• Exercise brief: Could the data below be copied out in full, word for word?

__________

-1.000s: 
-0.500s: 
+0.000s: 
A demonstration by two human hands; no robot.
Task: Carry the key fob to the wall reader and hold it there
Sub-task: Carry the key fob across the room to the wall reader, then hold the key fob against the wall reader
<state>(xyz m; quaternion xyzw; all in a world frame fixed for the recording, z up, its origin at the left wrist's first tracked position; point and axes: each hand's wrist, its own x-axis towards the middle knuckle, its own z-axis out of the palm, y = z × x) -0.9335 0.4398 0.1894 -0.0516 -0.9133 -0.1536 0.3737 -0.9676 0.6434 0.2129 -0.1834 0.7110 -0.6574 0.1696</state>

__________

• Response to the task:
-1.000s: 
-0.500s: 
+0.000s: 
A demonstration by two human hands; no robot.
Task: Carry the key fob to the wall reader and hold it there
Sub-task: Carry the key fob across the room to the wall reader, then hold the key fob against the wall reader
<state>(xyz m; quaternion xyzw; all in a world frame fixed for the recording, z up, its origin at the left wrist's first tracked position; point and axes: each hand's wrist, its own x-axis towards the middle knuckle, its own z-axis out of the palm, y = z × x) -0.9335 0.4398 0.1894 -0.0516 -0.9133 -0.1536 0.3737 -0.9676 0.6434 0.2129 -0.1834 0.7110 -0.6574 0.1696</state>

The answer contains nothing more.